Write out exactly the lines from the start of the entries through the one that contains "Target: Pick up", including both.

━━━━━ EXTRACTED ENTRIES ━━━━━

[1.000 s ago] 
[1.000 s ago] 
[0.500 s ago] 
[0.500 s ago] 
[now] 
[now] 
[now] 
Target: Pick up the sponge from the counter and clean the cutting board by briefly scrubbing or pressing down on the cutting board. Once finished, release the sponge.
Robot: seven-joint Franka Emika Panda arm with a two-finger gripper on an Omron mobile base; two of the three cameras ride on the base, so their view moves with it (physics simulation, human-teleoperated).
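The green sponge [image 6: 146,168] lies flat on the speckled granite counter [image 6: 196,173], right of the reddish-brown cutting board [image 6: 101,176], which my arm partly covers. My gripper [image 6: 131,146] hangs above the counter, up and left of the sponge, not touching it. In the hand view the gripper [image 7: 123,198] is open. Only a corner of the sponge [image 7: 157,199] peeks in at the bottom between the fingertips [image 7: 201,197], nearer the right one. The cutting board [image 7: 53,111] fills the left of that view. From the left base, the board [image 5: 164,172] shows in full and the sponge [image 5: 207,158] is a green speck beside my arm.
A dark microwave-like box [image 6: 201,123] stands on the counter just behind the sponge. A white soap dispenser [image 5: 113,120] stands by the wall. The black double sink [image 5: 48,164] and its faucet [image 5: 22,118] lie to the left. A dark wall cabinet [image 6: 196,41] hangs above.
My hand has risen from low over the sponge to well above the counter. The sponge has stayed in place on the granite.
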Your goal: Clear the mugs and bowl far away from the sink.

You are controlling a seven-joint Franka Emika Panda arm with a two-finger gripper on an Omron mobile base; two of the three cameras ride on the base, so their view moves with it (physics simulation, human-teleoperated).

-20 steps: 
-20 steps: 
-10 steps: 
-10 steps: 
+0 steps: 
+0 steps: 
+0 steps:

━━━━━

SOLUTION TO THE PROBLEM>
[1.000 s ago] 
[1.000 s ago] 
[0.500 s ago] 
[0.500 s ago] 
[now] 
[now] 
[now] 
Target: Pick up the sponge from the counter and clean the cutting board by briefly scrubbing or pressing down on the cutting board. Once finished, release the sponge.

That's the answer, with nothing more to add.